Dear Ernest would agree that writers must develop strong antennae to avoid missing an idea or event that may provide fodder for a book. Ideas are everywhere (H. L. Menchen wrote, “There are no dull subjects. There are only dull writers.”), and success can strike like a lightning bolt out of the blue.

Asked how he decided to write Ragtime, E. L. Doctorow stated, “[Inspiration] can be anything. It can be a voice, an image; it can be a deep moment of personal desperation. With Ragtime, I was facing the wall of my study in my house in New Rochelle, and so I started to write about the wall. Then I wrote about the house that was attached to the wall. It was built in 1906, you see, so I thought about the era . . . And one thing led to another and that’s the way the book began.”

William Faulkner’s classic, The Sound and the Fury was inspired, he swore, “with a mental picture.” The picture, he wrote, “was of the muddy seat of a little girl’s drawers in a pear tree, where she could see through a window where her grandmother’s funeral was taking place.”

Author Simon Garfield provides a good example of someone birthing a unique idea. His book, Mauve, is the history of the purplish color invented by English teenager William Perkin in 1856. Another is the writings of Richard Hamblyn. His book, The Invention of Clouds, surveys the landscape with a passionate tone.

Best-selling author James Patterson (Along Came A Spider, Kiss The Girls), a former advertising executive at J. Walter Thompson, uses a creative pattern. He told Writer’s Digest, “I have a big folder of ideas, and when it comes time for me to write a new book, I’ll pull it out and go over everything that’s in there.” Patterson then picks two or three ideas from the folder and writes them down. “Then I write a page or two on each to begin to see if there is a story I like,” he says.

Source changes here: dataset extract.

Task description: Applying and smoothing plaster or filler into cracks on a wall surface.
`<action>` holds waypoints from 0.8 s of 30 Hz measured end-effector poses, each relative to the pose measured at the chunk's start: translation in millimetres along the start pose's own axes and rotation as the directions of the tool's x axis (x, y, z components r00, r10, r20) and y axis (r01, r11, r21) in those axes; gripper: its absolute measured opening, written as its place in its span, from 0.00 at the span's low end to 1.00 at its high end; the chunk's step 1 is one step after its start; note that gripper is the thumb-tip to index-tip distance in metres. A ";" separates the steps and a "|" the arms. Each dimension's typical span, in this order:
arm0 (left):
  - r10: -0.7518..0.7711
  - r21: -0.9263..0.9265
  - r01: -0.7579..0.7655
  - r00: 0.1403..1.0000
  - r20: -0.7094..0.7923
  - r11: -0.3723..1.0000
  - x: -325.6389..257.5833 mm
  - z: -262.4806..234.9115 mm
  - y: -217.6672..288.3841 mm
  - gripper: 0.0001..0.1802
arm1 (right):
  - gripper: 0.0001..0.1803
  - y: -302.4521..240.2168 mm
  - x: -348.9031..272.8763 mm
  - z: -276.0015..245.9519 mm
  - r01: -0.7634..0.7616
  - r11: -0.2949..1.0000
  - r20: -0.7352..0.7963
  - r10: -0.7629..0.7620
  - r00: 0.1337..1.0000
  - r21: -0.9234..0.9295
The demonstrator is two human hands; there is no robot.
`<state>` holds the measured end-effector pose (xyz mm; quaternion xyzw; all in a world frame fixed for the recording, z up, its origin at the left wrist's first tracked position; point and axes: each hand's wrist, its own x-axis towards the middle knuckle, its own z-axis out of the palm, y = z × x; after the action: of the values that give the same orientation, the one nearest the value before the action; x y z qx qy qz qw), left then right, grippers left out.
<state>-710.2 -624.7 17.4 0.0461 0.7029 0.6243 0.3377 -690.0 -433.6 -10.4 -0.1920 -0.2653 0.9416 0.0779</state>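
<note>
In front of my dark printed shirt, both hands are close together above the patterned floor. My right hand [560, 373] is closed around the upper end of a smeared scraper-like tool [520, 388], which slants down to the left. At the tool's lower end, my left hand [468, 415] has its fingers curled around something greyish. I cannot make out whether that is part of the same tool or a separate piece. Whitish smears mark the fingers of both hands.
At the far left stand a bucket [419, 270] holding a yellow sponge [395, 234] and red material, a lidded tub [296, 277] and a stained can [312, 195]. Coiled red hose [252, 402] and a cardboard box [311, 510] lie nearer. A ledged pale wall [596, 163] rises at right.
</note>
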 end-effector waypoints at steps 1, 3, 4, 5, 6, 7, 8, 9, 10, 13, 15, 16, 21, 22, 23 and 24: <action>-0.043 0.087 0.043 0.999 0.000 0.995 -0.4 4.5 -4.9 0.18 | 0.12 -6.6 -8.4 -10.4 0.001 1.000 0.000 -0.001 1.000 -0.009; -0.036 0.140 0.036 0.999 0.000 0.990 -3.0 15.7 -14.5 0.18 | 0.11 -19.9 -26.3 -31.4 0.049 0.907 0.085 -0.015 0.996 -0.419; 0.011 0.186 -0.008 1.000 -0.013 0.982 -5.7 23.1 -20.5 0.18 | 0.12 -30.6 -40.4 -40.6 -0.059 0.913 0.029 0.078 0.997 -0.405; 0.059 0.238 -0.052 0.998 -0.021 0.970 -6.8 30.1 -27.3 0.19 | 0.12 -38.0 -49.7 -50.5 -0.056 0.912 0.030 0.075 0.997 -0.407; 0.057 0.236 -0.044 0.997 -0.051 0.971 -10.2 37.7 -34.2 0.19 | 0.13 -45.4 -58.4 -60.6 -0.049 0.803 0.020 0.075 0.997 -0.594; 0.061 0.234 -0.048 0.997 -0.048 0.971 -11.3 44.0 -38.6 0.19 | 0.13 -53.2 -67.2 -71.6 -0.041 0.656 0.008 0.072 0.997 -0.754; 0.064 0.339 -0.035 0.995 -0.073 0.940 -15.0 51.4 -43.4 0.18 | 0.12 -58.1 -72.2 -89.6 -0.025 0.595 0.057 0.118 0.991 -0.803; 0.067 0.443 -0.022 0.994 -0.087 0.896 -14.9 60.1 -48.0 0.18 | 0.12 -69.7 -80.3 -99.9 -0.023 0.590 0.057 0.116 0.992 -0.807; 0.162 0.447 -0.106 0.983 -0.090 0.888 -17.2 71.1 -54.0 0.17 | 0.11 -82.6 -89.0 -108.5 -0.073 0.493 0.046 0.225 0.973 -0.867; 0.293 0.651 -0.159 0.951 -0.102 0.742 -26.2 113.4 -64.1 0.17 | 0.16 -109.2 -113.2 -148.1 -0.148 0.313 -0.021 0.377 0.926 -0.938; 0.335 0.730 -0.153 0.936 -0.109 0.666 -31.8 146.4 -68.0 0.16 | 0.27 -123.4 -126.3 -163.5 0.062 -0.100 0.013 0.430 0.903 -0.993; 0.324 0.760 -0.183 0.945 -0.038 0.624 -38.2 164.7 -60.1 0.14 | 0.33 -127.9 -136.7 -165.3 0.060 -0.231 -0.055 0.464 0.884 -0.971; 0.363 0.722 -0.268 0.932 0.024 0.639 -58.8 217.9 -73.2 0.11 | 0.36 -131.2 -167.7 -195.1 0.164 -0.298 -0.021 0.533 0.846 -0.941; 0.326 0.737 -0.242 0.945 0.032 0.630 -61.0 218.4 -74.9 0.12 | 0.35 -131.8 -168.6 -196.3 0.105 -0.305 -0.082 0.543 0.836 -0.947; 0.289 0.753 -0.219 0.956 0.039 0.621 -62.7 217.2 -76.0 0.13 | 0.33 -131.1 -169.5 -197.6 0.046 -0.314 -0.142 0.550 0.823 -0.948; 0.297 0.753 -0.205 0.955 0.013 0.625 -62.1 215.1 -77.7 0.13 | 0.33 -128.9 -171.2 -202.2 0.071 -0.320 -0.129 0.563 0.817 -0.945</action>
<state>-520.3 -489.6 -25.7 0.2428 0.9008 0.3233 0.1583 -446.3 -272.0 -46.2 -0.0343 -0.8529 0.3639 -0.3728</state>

In addition to an “idea folder,” I keep a small green notebook in my pocket. It contains a “book idea” page, and pages listing books in progress. When an idea pops into my head, I write it down. In August of 2001, I was consumed with a “what if” idea regarding an invasion of the United States. I note it in my notebook. A month later, much to my sorrow, the terrorist attacks at the World Trade Center and the Pentagon occurred. The “what if” had become reality.

Some ideas take longer to develop than others. I met the legendary San Francisco attorney Melvin Belli in the mid-1980s. He was a swashbuckling character right out of a romance novel—the Ernest Hemingway of the legal profession. Even though we lost contact after I left California, I was fascinated with “The King of Torts” and his role in defending Lee Harvey Oswald’s killer, Jack Ruby. The idea to write about Mr. Belli and the Ruby case ruminated for fifteen years, but finally the time was right and Melvin Belli, King of the Courtroom, was published.

The search-for-the-truth path to non-fiction presents many great opportunities for the writer. The book can be investigative, featuring little known, fresh facts about a subject. Other non-fiction areas of interest might be “How-To” books, inspirational material, straight interview books, and satirical material poking fun at politicians or sports figures.

Novelists, such as nine-year-old Sam Spahn, author of Krill-Guy, The Adventures of an Invincible Penguin, discover ideas from true stories, personal experiences, or the “what if” scenarios. Although personal experiences may fuel your inspiration, remember to give your story a universal twist so others can relate to it. A useful reference is Novel Ideas, penned by Barbara Shoup and Margaret Love Denman. The book features information about the creative process and the thoughts and ideas of twenty-four prominent authors.

Summing up, great ideas are everyone. Grab one and get busy writing!